Retype the listing in full. Change nothing.
■ ■ ■
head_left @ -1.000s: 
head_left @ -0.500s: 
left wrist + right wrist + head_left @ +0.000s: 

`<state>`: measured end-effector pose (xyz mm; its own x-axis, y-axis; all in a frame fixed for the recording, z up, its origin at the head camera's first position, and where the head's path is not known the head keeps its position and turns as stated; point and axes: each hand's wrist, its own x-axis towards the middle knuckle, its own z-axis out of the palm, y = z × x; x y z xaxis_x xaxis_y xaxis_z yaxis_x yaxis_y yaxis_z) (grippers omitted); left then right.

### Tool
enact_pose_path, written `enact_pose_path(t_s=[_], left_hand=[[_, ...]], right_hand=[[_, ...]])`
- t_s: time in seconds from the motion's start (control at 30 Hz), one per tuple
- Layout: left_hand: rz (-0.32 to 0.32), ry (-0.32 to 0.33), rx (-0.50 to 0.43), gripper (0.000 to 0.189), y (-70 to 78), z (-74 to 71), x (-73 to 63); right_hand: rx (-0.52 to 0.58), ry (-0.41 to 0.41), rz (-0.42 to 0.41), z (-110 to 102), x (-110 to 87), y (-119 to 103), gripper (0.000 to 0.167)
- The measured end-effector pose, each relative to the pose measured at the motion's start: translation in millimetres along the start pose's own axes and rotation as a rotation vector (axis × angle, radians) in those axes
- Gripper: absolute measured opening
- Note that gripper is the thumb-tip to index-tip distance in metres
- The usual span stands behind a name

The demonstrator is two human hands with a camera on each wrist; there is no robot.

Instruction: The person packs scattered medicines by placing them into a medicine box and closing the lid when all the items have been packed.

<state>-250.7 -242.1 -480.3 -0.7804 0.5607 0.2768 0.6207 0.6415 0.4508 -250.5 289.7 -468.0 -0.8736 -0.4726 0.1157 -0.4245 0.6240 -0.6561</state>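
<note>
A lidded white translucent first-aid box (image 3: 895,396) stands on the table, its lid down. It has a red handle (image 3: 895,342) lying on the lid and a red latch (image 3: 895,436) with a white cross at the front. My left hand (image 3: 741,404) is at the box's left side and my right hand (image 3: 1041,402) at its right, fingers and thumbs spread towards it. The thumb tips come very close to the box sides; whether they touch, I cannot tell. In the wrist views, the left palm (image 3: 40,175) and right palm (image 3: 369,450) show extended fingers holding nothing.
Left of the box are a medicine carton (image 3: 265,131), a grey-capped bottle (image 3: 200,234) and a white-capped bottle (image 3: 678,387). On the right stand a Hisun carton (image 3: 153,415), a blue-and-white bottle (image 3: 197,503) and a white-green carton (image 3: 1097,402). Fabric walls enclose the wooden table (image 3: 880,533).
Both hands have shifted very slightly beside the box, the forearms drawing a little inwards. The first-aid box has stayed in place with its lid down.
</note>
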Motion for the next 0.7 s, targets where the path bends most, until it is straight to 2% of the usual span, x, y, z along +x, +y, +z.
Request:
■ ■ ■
[SOLUTION TO THIS PROBLEM]
head_left @ -1.000s: 
head_left @ -0.500s: 
left wrist + right wrist + head_left @ +0.000s: 

`<state>`: measured end-effector pose (xyz mm; its own x-axis, y-axis; all in a frame fixed for the recording, z up, its origin at the head camera's first position, and where the head's path is not known the head keeps its position and turns as stated; point and axes: each hand's wrist, its own x-axis towards the middle knuckle, its own z-axis out of the palm, y = z × x; x y z xaxis_x xaxis_y xaxis_z yaxis_x yaxis_y yaxis_z) (grippers omitted); left then right.

### Tool
enact_pose_path, written `enact_pose_path(t_s=[_], left_hand=[[_, ...]], right_hand=[[_, ...]])`
- t_s: time in seconds from the motion's start (control at 30 Hz), one per tuple
- Layout: left_hand: rz (-0.32 to 0.32), ry (-0.32 to 0.33), rx (-0.50 to 0.43), gripper (0.000 to 0.189), y (-70 to 78), z (-74 to 71), x (-73 to 63); right_hand: rx (-0.52 to 0.58), ry (-0.41 to 0.41), rz (-0.42 to 0.41), z (-110 to 102), x (-110 to 87), y (-119 to 103), gripper (0.000 to 0.167)
- The measured end-effector pose, each relative to the pose measured at the motion's start: translation in millimetres along the start pose's own axes and rotation as a rotation vector (axis × angle, radians) in those axes
- Gripper: absolute measured opening
- Note that gripper is the thumb-tip to index-tip distance in metres
- The usual span stands behind a name

The demonstrator is two human hands with a camera on each wrist; there is no robot.

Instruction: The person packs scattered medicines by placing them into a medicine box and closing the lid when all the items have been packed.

<state>-250.7 -242.1 -480.3 -0.7804 0.5607 0.2768 0.6207 0.6415 0.4508 -250.5 289.7 -468.0 -0.8736 -0.4726 0.1157 -0.4245 0.6240 -0.6561</state>
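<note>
A lidded white translucent first-aid box (image 3: 895,396) stands on the table, its lid down. It has a red handle (image 3: 895,342) lying on the lid and a red latch (image 3: 895,436) with a white cross at the front. My left hand (image 3: 741,404) is at the box's left side and my right hand (image 3: 1041,402) at its right, fingers and thumbs spread towards it. The thumb tips come very close to the box sides; whether they touch, I cannot tell. In the wrist views, the left palm (image 3: 40,175) and right palm (image 3: 369,450) show extended fingers holding nothing.
Left of the box are a medicine carton (image 3: 265,131), a grey-capped bottle (image 3: 200,234) and a white-capped bottle (image 3: 678,387). On the right stand a Hisun carton (image 3: 153,415), a blue-and-white bottle (image 3: 197,503) and a white-green carton (image 3: 1097,402). Fabric walls enclose the wooden table (image 3: 880,533).
Both hands have shifted very slightly beside the box, the forearms drawing a little inwards. The first-aid box has stayed in place with its lid down.
</note>
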Motion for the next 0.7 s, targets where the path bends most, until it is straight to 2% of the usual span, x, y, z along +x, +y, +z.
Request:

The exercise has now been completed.